> _Directions for this task_
Collect from the data below each line with "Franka".

> _Excerpted records_
..........

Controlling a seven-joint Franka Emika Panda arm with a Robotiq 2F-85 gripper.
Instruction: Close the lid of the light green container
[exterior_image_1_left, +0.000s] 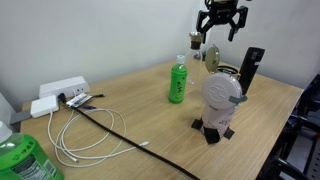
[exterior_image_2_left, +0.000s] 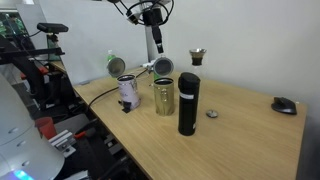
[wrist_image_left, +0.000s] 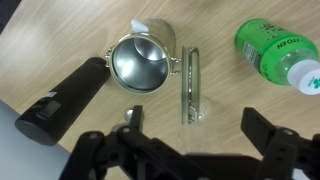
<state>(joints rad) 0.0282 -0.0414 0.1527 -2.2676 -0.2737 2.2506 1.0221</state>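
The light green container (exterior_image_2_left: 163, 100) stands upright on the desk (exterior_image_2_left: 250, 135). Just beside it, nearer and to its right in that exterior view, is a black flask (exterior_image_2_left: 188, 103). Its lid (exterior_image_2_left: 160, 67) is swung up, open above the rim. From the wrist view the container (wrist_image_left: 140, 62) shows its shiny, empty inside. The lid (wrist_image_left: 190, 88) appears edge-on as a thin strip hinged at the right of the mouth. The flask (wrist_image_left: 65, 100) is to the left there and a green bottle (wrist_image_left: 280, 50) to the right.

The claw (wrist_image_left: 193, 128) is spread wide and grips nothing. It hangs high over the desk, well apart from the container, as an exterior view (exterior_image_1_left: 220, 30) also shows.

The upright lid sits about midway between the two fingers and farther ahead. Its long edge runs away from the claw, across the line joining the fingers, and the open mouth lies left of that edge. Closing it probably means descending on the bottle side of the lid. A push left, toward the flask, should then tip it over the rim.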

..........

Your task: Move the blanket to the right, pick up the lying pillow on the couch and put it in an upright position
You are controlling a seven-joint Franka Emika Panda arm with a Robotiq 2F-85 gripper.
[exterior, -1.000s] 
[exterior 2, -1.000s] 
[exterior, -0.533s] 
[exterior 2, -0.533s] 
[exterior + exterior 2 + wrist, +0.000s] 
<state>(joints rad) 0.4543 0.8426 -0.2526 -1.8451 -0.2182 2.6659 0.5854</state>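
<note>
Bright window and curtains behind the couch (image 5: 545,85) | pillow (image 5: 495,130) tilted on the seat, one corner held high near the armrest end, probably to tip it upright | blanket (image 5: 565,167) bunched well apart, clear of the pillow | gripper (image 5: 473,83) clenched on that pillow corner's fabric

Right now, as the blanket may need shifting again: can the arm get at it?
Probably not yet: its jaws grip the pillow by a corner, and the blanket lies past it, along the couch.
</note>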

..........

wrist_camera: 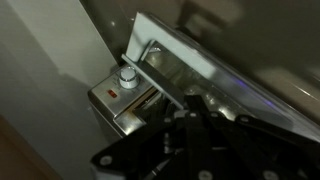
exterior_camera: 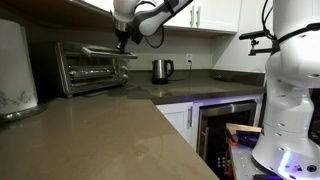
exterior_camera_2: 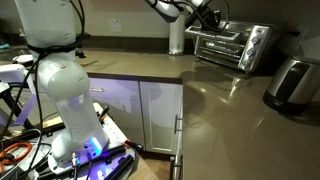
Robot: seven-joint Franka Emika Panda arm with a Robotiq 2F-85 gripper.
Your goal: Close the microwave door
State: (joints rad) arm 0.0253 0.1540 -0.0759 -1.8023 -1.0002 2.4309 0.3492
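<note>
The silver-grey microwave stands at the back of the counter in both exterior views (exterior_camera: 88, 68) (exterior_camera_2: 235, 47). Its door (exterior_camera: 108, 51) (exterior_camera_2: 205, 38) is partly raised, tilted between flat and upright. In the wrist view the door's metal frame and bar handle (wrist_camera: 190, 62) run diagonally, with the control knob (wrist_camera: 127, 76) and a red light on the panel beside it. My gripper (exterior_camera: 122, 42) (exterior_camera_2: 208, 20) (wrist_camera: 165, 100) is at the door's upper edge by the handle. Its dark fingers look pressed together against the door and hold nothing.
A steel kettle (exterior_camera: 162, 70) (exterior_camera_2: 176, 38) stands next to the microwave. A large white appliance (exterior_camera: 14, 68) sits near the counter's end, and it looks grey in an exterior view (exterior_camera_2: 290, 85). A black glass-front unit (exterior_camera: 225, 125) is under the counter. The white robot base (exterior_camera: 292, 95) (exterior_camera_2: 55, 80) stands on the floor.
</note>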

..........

> _Answer section_
Controlling a seven-joint Franka Emika Panda arm with a Robotiq 2F-85 gripper.
You are controlling a seven-joint Franka Emika Panda arm with a Robotiq 2F-85 gripper.
Robot: seven-joint Franka Emika Panda arm with a Robotiq 2F-85 gripper.

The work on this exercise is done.